Monday, Aug. 14, 1944
Unnecessary Drought?
A subcommittee of the Senate Judiciary Committee last week charged that U.S. distillers had deliberately planned the U.S. liquor drought in order to boost their profits. The subcommittee, headed by Ne vada's Senator Pat McCarran, and including such men as West Virginia's Harley Kilgore. Utah's Abe Murdock and Michigan's Homer Ferguson, accused the liquor industry of using its self-imposed program of rationing liquor to dealers as a scheme by which many rationed profits for themselves.
The subcommittee said the industry had done this by putting new, inferior whiskey in blends on the market. For these whiskeys (aged whiskey blended with a high degree of cane, grain or fruit spirits) the industry got high prices because there was no "preexisting date" on which OPA could set a ceiling. And it allowed distillers to keep a "greater amount of aged whiskeys which apparently they hope to . . . market after the war at higher prices."

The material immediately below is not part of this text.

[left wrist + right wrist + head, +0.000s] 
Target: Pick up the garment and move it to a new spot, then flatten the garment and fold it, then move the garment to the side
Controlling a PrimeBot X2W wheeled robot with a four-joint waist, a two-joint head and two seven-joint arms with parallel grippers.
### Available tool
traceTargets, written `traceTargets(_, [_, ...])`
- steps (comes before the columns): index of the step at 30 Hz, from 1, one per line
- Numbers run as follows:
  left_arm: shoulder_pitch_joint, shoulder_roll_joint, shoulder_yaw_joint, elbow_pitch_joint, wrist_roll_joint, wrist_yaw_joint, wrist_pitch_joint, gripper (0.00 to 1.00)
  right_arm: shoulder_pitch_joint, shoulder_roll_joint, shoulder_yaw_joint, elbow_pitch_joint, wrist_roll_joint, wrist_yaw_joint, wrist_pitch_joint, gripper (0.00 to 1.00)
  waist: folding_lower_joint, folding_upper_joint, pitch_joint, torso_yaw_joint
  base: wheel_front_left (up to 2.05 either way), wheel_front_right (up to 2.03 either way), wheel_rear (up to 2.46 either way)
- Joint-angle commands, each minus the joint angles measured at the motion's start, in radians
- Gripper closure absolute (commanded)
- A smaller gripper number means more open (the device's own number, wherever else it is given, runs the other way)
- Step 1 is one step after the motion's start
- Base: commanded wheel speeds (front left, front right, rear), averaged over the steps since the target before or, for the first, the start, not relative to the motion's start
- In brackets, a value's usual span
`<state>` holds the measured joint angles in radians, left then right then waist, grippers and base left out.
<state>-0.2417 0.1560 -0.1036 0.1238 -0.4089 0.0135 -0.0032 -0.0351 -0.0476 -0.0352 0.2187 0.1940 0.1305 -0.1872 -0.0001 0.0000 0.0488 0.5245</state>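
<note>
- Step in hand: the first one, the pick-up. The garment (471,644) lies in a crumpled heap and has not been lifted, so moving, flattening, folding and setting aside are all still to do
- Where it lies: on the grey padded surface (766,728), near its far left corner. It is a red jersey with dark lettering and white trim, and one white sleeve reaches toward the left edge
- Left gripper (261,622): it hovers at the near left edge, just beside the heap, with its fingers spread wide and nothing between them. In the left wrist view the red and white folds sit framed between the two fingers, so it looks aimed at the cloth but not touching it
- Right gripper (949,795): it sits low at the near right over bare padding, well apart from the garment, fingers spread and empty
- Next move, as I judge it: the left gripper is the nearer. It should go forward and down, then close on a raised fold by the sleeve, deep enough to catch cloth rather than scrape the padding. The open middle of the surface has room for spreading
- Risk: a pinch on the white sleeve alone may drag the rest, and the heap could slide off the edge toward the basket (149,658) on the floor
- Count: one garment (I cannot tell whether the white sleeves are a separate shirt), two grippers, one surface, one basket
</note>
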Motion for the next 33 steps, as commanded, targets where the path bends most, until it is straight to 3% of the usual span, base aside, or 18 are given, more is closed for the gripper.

The Whole Truth? To prove that the industry had held out on the thirsty public, the subcommittee cited a big advertisement, called "The Truth About the Whiskey Shortage," which the Distilled Spirits Institute, Inc., ran in hundreds of U.S. newspapers at the end of last year. Signed by 57 members of the liquor industry, the ad said that the U.S. then had only 203,000,000 proof gallons of whiskey on hand. Since that amount would have to last until production was resumed, the ad urged the public not to hoard.
The subcommittee called this statement a "misrepresentation." The Senators pointed to Treasury Department figures for November 1943, which showed 392,063,092 tax gallons of whiskey in bonded warehouses. They charged that the distillers had also failed to mention in their ad: 1) the 30,000,000 proof gallons of neutral spirits in bonded warehouses which would be blended with much of the straight whiskey before sale; 2) the fact that in most blends distilled water is added to cut the proof from too to 86. Also, the industry's estimate of 96,000,000 gallons for leakage, evaporation and soakage was too high. Thus the potential amount of blended whiskey on hand was actually 350,000,000 gallons. The industry, in short, said the subcommittee, was guilty of hoarding liquor, hiding facts.
Golden Opportunity. The report also held that the distillers showed "monopolistic tendencies"; that the industry is virtually controlled by the Big Four--Schenley Distillers Corp., Distillers Corp.-Seagrams, National Distillers Products Corp., and Hiram Walker-Gooderham & Worts. In 1939, the Big Four had 49% of the U.S. whiskey supply in their warehouses; today they have 70%. They got this enormous increase by adding some 127,066,629 proof gallons to their stocks through the purchase of small distillers. (The report did not note that the little companies often willingly took this golden opportunity to get a war-high price for their businesses.) The subcommittee also cited, as evidence of a trend to monopoly, the Big Four-owned distilleries in Cuba and Puerto Rico.
The subcommittee's chief conclusion: that "severe self-imposed rationing . . . if made by tacit agreement between the distillers, is a violation of the spirit, if not the letter, of the Sherman Antitrust Act."